[Entries taken from a collection]

>>>

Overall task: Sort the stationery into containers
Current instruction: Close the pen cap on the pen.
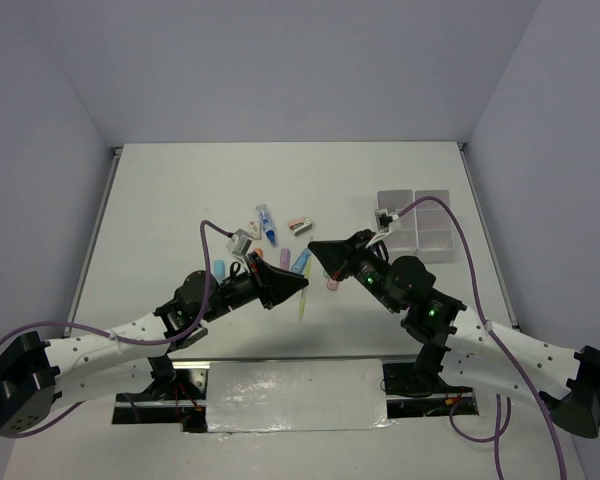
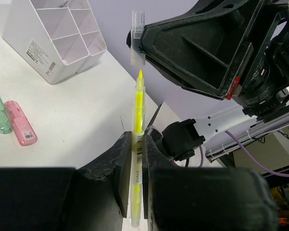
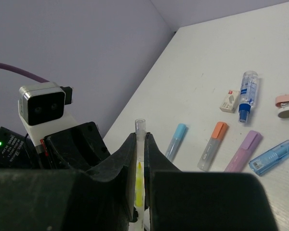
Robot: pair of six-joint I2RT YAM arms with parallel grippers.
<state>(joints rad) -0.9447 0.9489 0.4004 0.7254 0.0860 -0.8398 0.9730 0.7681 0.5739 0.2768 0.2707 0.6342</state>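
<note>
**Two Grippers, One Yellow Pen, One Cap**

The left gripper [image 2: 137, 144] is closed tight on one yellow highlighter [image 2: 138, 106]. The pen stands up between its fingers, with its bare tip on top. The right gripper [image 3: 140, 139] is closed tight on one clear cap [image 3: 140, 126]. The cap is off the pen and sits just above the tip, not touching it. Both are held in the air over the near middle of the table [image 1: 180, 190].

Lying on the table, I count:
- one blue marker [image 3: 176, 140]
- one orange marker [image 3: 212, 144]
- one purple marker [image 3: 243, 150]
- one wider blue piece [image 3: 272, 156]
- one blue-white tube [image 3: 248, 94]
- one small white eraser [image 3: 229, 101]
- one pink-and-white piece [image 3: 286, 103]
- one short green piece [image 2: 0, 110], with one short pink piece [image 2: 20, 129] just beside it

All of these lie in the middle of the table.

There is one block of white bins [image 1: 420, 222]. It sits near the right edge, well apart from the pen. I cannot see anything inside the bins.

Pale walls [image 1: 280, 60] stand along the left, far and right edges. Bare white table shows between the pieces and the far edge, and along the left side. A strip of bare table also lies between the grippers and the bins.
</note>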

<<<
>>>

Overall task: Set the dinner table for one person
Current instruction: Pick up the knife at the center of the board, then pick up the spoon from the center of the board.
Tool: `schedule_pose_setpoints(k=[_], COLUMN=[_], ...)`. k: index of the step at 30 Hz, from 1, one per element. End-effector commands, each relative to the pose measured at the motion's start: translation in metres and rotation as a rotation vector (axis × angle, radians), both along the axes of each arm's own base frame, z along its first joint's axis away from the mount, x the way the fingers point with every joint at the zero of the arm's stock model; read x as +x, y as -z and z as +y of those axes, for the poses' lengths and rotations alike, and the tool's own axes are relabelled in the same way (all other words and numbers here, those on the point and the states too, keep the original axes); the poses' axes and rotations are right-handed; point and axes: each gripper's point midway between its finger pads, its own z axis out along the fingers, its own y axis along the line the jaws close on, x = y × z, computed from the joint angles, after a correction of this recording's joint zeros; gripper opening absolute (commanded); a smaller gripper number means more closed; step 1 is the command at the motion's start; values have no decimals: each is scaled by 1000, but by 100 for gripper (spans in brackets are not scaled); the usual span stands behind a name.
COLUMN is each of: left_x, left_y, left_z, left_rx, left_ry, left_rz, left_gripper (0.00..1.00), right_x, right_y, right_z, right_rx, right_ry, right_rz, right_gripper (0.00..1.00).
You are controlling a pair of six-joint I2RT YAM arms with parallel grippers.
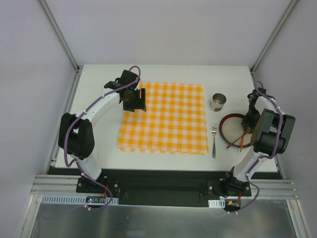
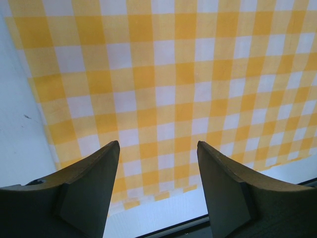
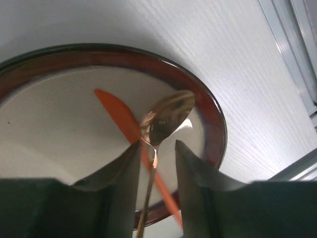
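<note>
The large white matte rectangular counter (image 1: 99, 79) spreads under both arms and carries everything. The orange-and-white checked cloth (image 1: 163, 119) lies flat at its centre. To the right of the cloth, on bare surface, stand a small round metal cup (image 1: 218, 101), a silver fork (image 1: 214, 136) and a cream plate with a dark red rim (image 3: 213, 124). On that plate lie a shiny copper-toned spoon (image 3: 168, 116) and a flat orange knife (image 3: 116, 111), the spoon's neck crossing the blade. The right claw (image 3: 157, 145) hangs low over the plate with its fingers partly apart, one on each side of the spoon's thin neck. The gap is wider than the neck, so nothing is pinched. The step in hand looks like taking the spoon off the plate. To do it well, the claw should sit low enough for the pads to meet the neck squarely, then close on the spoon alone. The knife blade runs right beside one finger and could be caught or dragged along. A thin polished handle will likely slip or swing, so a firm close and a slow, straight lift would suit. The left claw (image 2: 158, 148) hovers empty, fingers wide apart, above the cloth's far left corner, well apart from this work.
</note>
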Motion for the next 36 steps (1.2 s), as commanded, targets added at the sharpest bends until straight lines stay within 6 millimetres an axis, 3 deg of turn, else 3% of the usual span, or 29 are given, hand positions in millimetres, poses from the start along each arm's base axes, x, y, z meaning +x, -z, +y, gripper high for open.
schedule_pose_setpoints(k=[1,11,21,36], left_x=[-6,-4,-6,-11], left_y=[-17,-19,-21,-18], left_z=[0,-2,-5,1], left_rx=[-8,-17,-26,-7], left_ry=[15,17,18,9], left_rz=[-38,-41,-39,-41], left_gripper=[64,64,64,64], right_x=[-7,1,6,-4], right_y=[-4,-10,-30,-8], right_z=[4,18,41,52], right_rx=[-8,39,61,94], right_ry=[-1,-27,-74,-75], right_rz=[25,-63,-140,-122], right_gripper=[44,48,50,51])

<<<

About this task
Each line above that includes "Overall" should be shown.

Exercise answer
Overall task: Sort the stationery into containers
Overall task: Set the dinner table for one person

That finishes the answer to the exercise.